When I asked CC MA about whether they were trying to displace me as NR because I had suffered difficulty in contacting my daughter and was allocated supervised phone calls – that is until my solicitor wrote to the CEO of Enfield Barnet & Haringey MH Trust – MK.  I was told there were no plans to displace me in an email however I see another email in the files stating “There have been lots of communications with Cambian for the displacements of the N/R.  I’m seeking advice from Enfield legal team on this matter”. Email dated 08.11.12 from MA to DM (East Enfield) –  (DM was originally nominated NR) in most recent RcJ court proceedings. “Hi D  I spoke with GW our legal team and informed her about the current situations.  I have sent to G all communications I had from Cambian, Mrs Bevis and her lawyer.  G suggested I should start to write chronology of the events of the case in respect of displacement.  Meanwhile G would be making contact with the other agency to speed up the process.  I will keep you updated with any information I get”  MA (ECHR).

Thank you letter to Cambian from PG Social care consultant commissioning. Continuing Health Care team.

The last paragraph states “I would like to take this opportunity to thank you for the service you have provided to this patient to this time and for the progress “he” has made.”  What progress!  Elizabeth called it “prison” and she was not even allowed to go out to the corner shop alone.  We were all concerned at her decline and the drug Clozapine was increased to 350 by Dr AW who later mysteriously disappeared having returned from maternity leave.

Whilst I had the tribunal appeal which was spread out over two days and involved two separate visits to Wales was successful Elizabeth could not come home as it was decided that was not best interest but I was just glad to get her out of that prison Cambian St Teilo house and felt she would be less restricted and a bit nearer home as it was costing us a fortune to travel down, book in hotels etc over 18 months and not one bit of help from Enfield.

 

Here is the response when we jointly requested the files:

From LL – PA to LS having been forwarded request by Dr DI.  “it came from CD’s office.

Hi L I cannot open the attachment – who is asking for access to the notes?  regards Dr ID

From LL dated 08.09.14  “Hi H and I  “where is L when you need her – she is on annual leave this week and have just received this application to view Elizabeth’s notes.  I see that you have seen her in the HTT and that I is having a meeting with LS when she returns so am of the view to wait and not progress this application yet.  Can I have your views please” 

From VB dated 10.08.11  Re Ombudsman to CD, Dr AA and LS   “Hi C ….I dont know if A sent Mrs B copy of his report.  He did the report because everyone wanted Mrs B to be classified as a vexatious complainant and I said this couldn’t be done until someone went right through all her complaints and checked that they had all been answered and that she didn’t raise anything new.”    

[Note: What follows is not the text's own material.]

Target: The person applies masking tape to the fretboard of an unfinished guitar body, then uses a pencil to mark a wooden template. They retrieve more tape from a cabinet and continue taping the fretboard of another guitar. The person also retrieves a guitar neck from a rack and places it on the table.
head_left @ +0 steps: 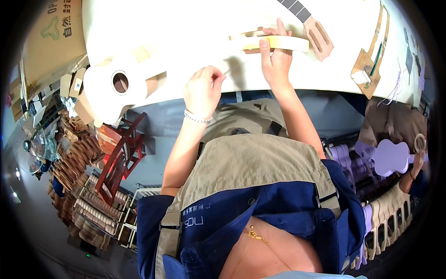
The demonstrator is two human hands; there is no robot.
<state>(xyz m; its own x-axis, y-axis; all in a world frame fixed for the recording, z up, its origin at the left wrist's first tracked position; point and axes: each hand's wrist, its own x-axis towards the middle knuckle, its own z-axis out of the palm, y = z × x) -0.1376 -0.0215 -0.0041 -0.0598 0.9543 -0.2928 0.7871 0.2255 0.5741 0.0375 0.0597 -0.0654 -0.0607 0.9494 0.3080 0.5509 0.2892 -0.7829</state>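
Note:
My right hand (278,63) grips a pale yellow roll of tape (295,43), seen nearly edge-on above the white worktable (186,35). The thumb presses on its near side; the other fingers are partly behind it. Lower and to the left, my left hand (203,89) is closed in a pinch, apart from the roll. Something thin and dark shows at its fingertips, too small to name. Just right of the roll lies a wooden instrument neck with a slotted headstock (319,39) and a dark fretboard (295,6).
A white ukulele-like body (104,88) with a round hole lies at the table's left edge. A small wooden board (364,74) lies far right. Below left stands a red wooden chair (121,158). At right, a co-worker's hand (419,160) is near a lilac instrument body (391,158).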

Right now PHSO are so inundated with complaints that there is not one investigator available according to Theresa Davey – they already have all the details/information.    Such is the extent of the information that the PHSO have twice tried to back out of the complaint – I get the feeling that PHSO do not wish to take on our complaint particularly as there are private advocates involved who are witness to everything.   Far from being a vexatious complainant, all I want is for my daughter to be treated fairly – matters would not have reached this stage had professionals apologised or acknowledged that things have gone wrong more than once.   The reason I persist is because they choose to ignore, to play on confidentiality, to try to pass the buck.  No-one wishes to take any responsibility and I feel this is very wrong and that they seem to be unaccountable because I have other emails that show people not wishing to take responsibility and leaving one person to blame in an investigation by PHSO.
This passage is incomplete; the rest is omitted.